Records from a data collection:
+ + +
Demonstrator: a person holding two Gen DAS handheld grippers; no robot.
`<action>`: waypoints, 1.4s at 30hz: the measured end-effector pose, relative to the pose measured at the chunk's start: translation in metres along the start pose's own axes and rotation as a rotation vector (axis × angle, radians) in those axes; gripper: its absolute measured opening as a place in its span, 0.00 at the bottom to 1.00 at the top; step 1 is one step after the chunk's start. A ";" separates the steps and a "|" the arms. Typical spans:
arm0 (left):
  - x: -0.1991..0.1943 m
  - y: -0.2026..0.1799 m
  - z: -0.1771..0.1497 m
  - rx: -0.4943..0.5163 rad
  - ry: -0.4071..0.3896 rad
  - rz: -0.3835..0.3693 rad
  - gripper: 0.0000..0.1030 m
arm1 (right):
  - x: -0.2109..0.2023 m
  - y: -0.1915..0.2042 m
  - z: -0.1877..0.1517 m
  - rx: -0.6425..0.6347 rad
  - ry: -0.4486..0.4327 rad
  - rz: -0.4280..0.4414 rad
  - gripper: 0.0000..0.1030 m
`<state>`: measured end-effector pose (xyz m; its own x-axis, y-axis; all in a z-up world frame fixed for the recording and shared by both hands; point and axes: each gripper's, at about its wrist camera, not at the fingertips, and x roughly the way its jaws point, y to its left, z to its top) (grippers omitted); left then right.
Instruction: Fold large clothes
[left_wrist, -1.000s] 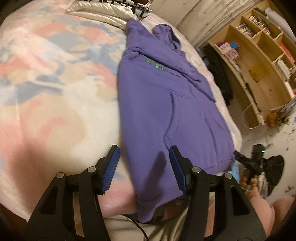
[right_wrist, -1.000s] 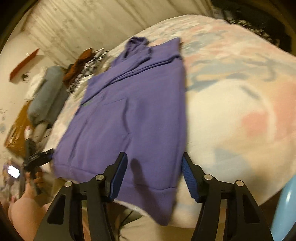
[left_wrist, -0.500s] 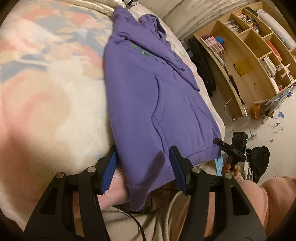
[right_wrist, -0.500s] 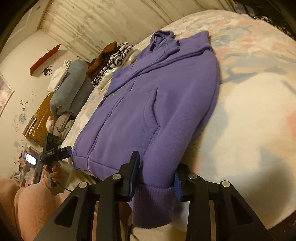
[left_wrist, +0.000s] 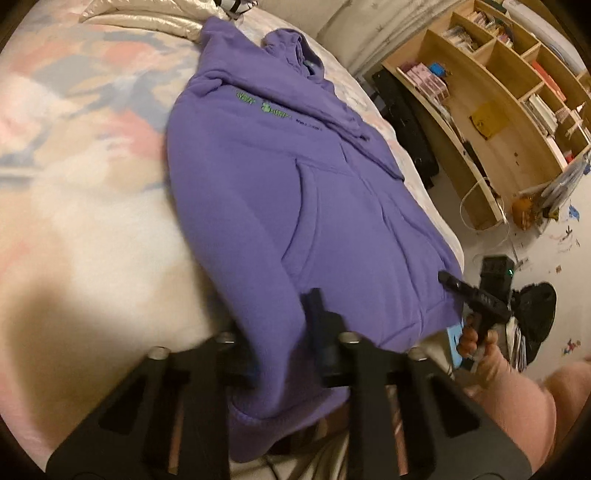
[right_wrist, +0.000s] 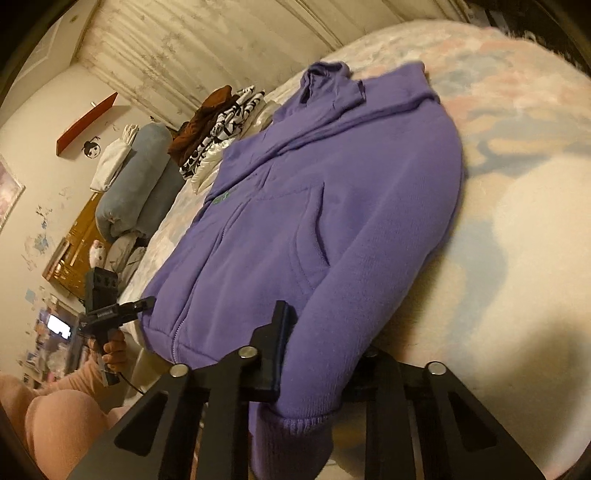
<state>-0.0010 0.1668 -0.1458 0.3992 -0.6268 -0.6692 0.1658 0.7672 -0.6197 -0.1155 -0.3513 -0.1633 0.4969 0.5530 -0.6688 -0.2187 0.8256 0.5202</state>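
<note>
A purple hoodie (left_wrist: 295, 184) lies front up on the bed, hood toward the far end, its hem hanging over the near edge. My left gripper (left_wrist: 273, 325) is closing on the hem's left corner, and the fabric is pinched between its fingers and bunches over them. The right gripper (right_wrist: 325, 332) is closing on the hem's right corner of the hoodie (right_wrist: 332, 203), with the ribbed edge drooping below the jaws. Each wrist view shows the other gripper at the far hem corner: the right gripper (left_wrist: 476, 295) and the left gripper (right_wrist: 122, 310).
A fluffy pastel blanket (left_wrist: 92, 203) covers the bed. A wooden bookshelf (left_wrist: 498, 92) and floor clutter lie to the right of the bed. Folded clothes (right_wrist: 218, 122) and a grey bolster (right_wrist: 136, 177) sit near the head. The person's pink-clad leg (left_wrist: 517, 406) is close by.
Both grippers moved forward over the hem and closed from wide open onto the hoodie's two bottom corners. The fabric now bunches up between the fingers.
</note>
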 end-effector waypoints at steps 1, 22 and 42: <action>0.000 -0.004 0.001 -0.022 -0.021 0.008 0.10 | -0.004 0.006 0.001 -0.026 -0.015 -0.021 0.15; -0.125 -0.079 -0.052 -0.028 -0.138 0.041 0.06 | -0.098 0.068 -0.013 -0.175 -0.078 -0.026 0.13; -0.043 -0.041 0.219 -0.183 -0.274 0.032 0.13 | -0.001 0.028 0.274 0.110 -0.154 0.028 0.21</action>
<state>0.1726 0.1923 -0.0012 0.6333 -0.5239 -0.5697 -0.0057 0.7330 -0.6802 0.1078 -0.3595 -0.0031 0.6164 0.5450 -0.5684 -0.1450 0.7880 0.5983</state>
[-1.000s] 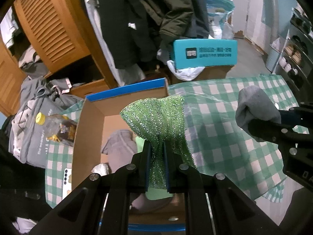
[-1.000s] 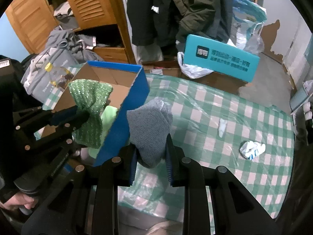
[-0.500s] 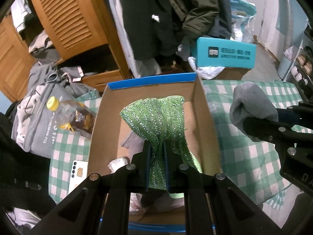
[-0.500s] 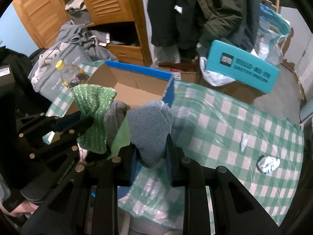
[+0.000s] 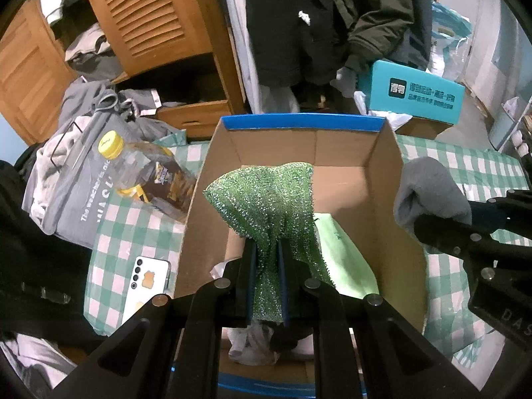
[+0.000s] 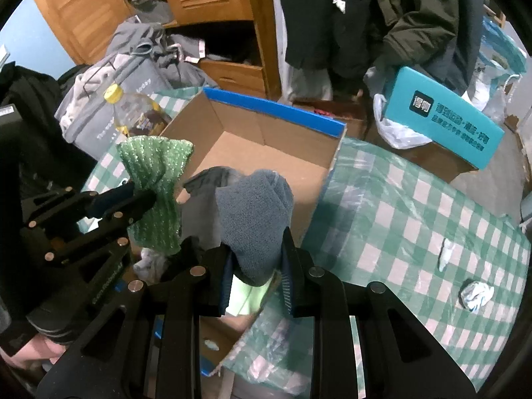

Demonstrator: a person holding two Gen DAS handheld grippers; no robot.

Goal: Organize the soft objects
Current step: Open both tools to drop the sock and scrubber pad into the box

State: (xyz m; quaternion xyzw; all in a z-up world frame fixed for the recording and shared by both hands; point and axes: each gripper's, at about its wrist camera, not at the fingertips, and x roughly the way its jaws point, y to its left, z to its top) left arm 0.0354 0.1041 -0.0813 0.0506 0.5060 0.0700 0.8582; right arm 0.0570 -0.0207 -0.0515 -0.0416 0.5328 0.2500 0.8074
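Left gripper (image 5: 266, 276): pinches the green cloth (image 5: 269, 199), which stands up tall over the open box (image 5: 382, 179).
Right gripper (image 6: 256, 286): squeezes the gray sock (image 6: 254, 212), bunched end up, over the box's right side.

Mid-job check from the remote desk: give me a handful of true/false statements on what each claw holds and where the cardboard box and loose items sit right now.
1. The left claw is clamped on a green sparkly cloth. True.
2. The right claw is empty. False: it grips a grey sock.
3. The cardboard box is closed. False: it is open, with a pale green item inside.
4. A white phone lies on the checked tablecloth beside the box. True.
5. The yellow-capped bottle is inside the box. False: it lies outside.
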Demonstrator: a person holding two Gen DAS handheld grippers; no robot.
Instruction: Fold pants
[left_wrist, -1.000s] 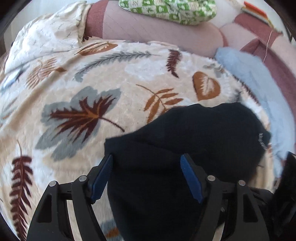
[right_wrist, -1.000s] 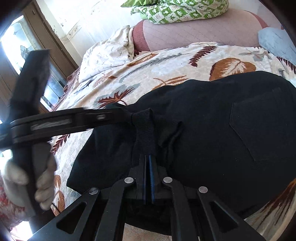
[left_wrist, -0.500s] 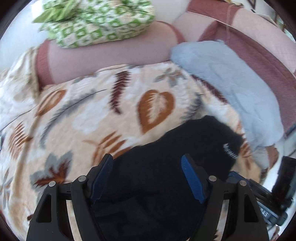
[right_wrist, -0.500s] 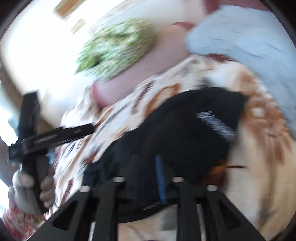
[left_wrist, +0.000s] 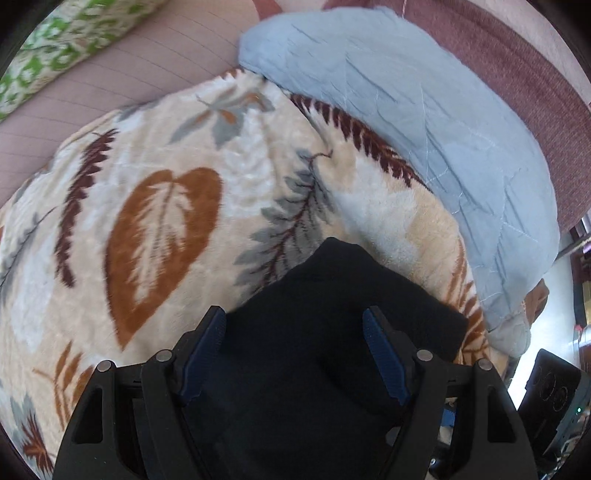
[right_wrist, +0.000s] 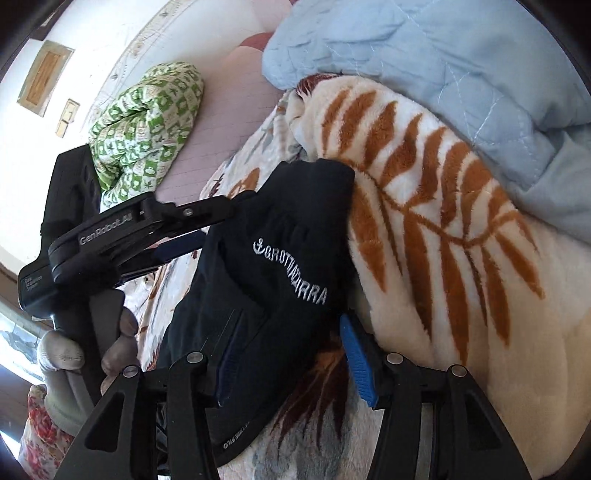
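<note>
Black cloth fills the near part of the left wrist view: the pants (left_wrist: 332, 332) lie bunched on the leaf-print fleece blanket (left_wrist: 166, 206), their far end a rounded point short of the pale blue quilt (left_wrist: 424, 122) on the right. The left gripper (left_wrist: 295, 354) stands released, its blue pads wide apart over the fabric with nothing pinched; whether the pads brush the cloth I cannot tell. From here the risk is a grab that takes only the top layer of this soft heap, so that lifting would pull the fold apart instead of carrying it. In the right wrist view the pants (right_wrist: 280, 280) show as a folded dark bundle with white embroidered lettering, lying on the blanket (right_wrist: 443, 258) with the quilt (right_wrist: 461, 74) beyond at the far right. The right gripper (right_wrist: 288, 358) has just been opening; the near edge of the bundle sits between its blue pads, but they no longer clamp it. Fleece is grippy and plush, so dragging the bundle could rumple both. At the left, a gloved hand (right_wrist: 66, 354) holds the left gripper (right_wrist: 192, 236), its fingers reaching over the far side of the cloth. With both tools close together above one small bundle, they could knock each other or snag the loose edge and undo the fold.
</note>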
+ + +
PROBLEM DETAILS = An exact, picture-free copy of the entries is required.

TASK SOLUTION =
Demonstrator: a person holding two Gen DAS handheld grippers; no robot.
`<action>`: waypoints, 1.4s at 30hz: the measured end-effector pose, relative to the pose measured at the chunk's start: translation in metres along the start pose's own axes and rotation as a rotation vector (axis × angle, radians) in those axes; gripper: its absolute measured opening as a place in its span, 0.00 at the bottom to 1.00 at the top; step 1 is one step after the chunk's start. A ";" separates the steps and a "|" the arms. Typical spans:
arm0 (left):
  - x: -0.1991..0.1943 m
  - y: -0.2026..0.1799 m
  - z: -0.1771..0.1497 m
  - rx: -0.4943..0.5163 rad
  - ry: -0.4071..0.3896 rad
  - rz: -0.3835..0.3693 rad
  - gripper: 0.0000..0.1030 m
arm1 (right):
  - x: -0.2109..0.2023 m
  - y: -0.1915..0.2042 m
  - z: -0.1877..0.1517 m
  - rx: -0.6425..0.6347 rad
  - ry: -0.4486..0.4327 rad
  - rz: -0.4280..0.4414 rad
  - gripper: 0.0000..0.1030 m
`<state>`: measured end-effector pose (xyz m; its own x-axis, y-axis; all in a z-up world frame fixed for the recording and shared by both hands; point and axes: each gripper's, at about its wrist camera, not at the fingertips, and x roughly the way its jaws point, y to its left, z to its top) (grippers omitted); left then right.
Instruction: Fold large clothes
[left_wrist, -1.000s] 
[right_wrist, -1.000s] 
[left_wrist, -0.500s] 
[right_wrist, -0.500s] 
[left_wrist, +0.000s] 
[right_wrist, +0.000s] 
<state>-0.0010 0.1668 -0.1458 0.3992 -0.6268 -0.6692 0.1658 0.7672 -0.6197 -0.1155 -0.3513 -0.1633 0.4969 0.5530 -0.6688 -0.2187 0.8256 0.5202</state>
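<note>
A purple hoodie (left_wrist: 295, 184) lies front up on the bed, hood toward the far end, its hem hanging over the near edge. My left gripper (left_wrist: 273, 325) is closing on the hem's left corner, and the fabric is pinched between its fingers and bunches over them. The right gripper (right_wrist: 325, 332) is closing on the hem's right corner of the hoodie (right_wrist: 332, 203), with the ribbed edge drooping below the jaws. Each wrist view shows the other gripper at the far hem corner: the right gripper (left_wrist: 476, 295) and the left gripper (right_wrist: 122, 310).
A fluffy pastel blanket (left_wrist: 92, 203) covers the bed. A wooden bookshelf (left_wrist: 498, 92) and floor clutter lie to the right of the bed. Folded clothes (right_wrist: 218, 122) and a grey bolster (right_wrist: 136, 177) sit near the head. The person's pink-clad leg (left_wrist: 517, 406) is close by.
Both grippers moved forward over the hem and closed from wide open onto the hoodie's two bottom corners. The fabric now bunches up between the fingers.
</note>
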 end-effector waypoints at steps 1, 22 and 42: <action>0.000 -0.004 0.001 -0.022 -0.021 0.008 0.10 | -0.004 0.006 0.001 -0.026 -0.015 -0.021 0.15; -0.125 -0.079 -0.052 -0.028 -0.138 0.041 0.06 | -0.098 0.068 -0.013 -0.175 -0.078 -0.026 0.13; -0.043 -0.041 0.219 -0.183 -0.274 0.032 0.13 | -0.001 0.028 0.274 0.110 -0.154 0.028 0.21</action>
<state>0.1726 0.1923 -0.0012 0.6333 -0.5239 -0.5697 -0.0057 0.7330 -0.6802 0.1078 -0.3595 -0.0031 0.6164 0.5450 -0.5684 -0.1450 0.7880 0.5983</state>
[-1.000s] 
[-1.000s] 
[-0.500s] 
[-0.500s] 
[+0.000s] 
[+0.000s] 

Demonstrator: a person holding two Gen DAS handheld grippers; no robot.

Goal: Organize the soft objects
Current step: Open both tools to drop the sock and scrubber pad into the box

State: (xyz m; quaternion xyzw; all in a z-up world frame fixed for the recording and shared by both hands; point and axes: each gripper's, at about its wrist camera, not at the fingertips, and x roughly the way its jaws point, y to its left, z to its top) left arm 0.0354 0.1041 -0.0813 0.0506 0.5060 0.0700 0.8582; right arm 0.0570 -0.0207 -0.0515 -0.0416 0.5328 0.2500 0.8074
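Left gripper (image 5: 266, 276): pinches the green cloth (image 5: 269, 199), which stands up tall over the open box (image 5: 382, 179).
Right gripper (image 6: 256, 286): squeezes the gray sock (image 6: 254, 212), bunched end up, over the box's right side.

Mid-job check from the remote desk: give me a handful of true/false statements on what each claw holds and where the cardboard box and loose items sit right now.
1. The left claw is clamped on a green sparkly cloth. True.
2. The right claw is empty. False: it grips a grey sock.
3. The cardboard box is closed. False: it is open, with a pale green item inside.
4. A white phone lies on the checked tablecloth beside the box. True.
5. The yellow-capped bottle is inside the box. False: it lies outside.
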Demonstrator: a person holding two Gen DAS handheld grippers; no robot.
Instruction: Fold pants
[left_wrist, -1.000s] 
[right_wrist, -1.000s] 
[left_wrist, -0.500s] 
[right_wrist, -0.500s] 
[left_wrist, +0.000s] 
[right_wrist, +0.000s] 
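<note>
Black cloth fills the near part of the left wrist view: the pants (left_wrist: 332, 332) lie bunched on the leaf-print fleece blanket (left_wrist: 166, 206), their far end a rounded point short of the pale blue quilt (left_wrist: 424, 122) on the right. The left gripper (left_wrist: 295, 354) stands released, its blue pads wide apart over the fabric with nothing pinched; whether the pads brush the cloth I cannot tell. From here the risk is a grab that takes only the top layer of this soft heap, so that lifting would pull the fold apart instead of carrying it. In the right wrist view the pants (right_wrist: 280, 280) show as a folded dark bundle with white embroidered lettering, lying on the blanket (right_wrist: 443, 258) with the quilt (right_wrist: 461, 74) beyond at the far right. The right gripper (right_wrist: 288, 358) has just been opening; the near edge of the bundle sits between its blue pads, but they no longer clamp it. Fleece is grippy and plush, so dragging the bundle could rumple both. At the left, a gloved hand (right_wrist: 66, 354) holds the left gripper (right_wrist: 192, 236), its fingers reaching over the far side of the cloth. With both tools close together above one small bundle, they could knock each other or snag the loose edge and undo the fold.
</note>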

This output contains the complete answer.